▶ Aim of the exercise
With the exception of the pictures, transcribe the entire listing exactly.

· · · · ·

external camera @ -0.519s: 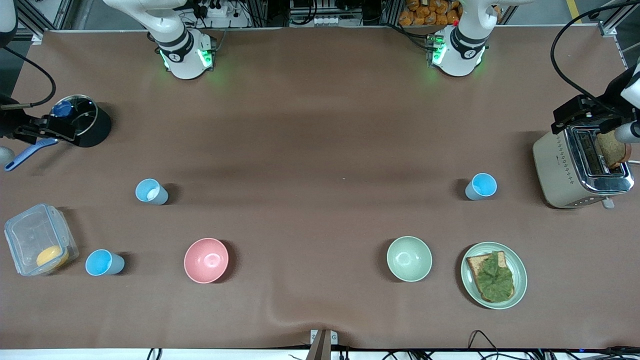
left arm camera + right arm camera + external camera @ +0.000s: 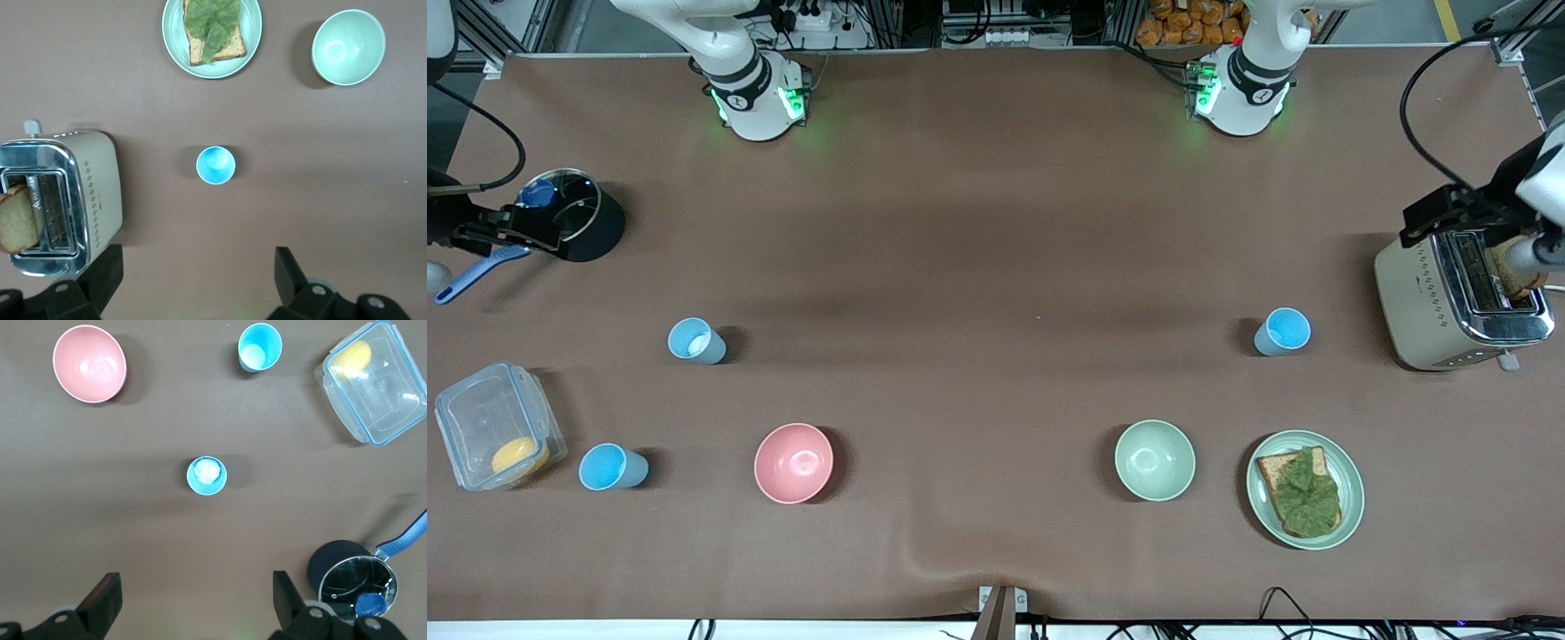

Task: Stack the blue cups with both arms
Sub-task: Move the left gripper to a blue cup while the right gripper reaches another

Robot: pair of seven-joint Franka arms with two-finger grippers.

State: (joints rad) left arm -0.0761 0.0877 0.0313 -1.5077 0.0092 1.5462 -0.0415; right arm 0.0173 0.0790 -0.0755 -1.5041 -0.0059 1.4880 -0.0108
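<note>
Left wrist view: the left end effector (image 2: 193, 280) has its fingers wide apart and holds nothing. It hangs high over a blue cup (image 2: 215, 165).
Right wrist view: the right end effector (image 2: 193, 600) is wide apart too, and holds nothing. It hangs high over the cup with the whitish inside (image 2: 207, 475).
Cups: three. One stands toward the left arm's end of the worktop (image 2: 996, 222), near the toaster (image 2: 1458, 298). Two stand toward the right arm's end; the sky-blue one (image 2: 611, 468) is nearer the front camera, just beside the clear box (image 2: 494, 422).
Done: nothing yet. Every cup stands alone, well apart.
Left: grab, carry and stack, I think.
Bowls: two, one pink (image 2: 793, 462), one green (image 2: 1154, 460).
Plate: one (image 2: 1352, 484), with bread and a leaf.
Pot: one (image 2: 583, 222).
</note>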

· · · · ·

▶ Exercise response
external camera @ -0.519s: 
left arm camera + right arm camera + external camera @ +0.000s: 

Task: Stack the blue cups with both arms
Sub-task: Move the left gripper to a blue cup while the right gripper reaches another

Robot: pair of seven-joint Franka arms with two-finger grippers.

State: (joints rad) left arm -0.0761 0.0877 0.0313 -1.5077 0.0092 1.5462 -0.0415; right arm 0.0173 0.0790 -0.0755 -1.5041 -0.0059 1.4880 -0.0108
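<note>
Left wrist view: the left end effector (image 2: 193, 280) has its fingers wide apart and holds nothing. It hangs high over a blue cup (image 2: 215, 165).
Right wrist view: the right end effector (image 2: 193, 600) is wide apart too, and holds nothing. It hangs high over the cup with the whitish inside (image 2: 207, 475).
Cups: three. One stands toward the left arm's end of the worktop (image 2: 996, 222), near the toaster (image 2: 1458, 298). Two stand toward the right arm's end; the sky-blue one (image 2: 611, 468) is nearer the front camera, just beside the clear box (image 2: 494, 422).
Done: nothing yet. Every cup stands alone, well apart.
Left: grab, carry and stack, I think.
Bowls: two, one pink (image 2: 793, 462), one green (image 2: 1154, 460).
Plate: one (image 2: 1352, 484), with bread and a leaf.
Pot: one (image 2: 583, 222).
</note>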

No further output is required here.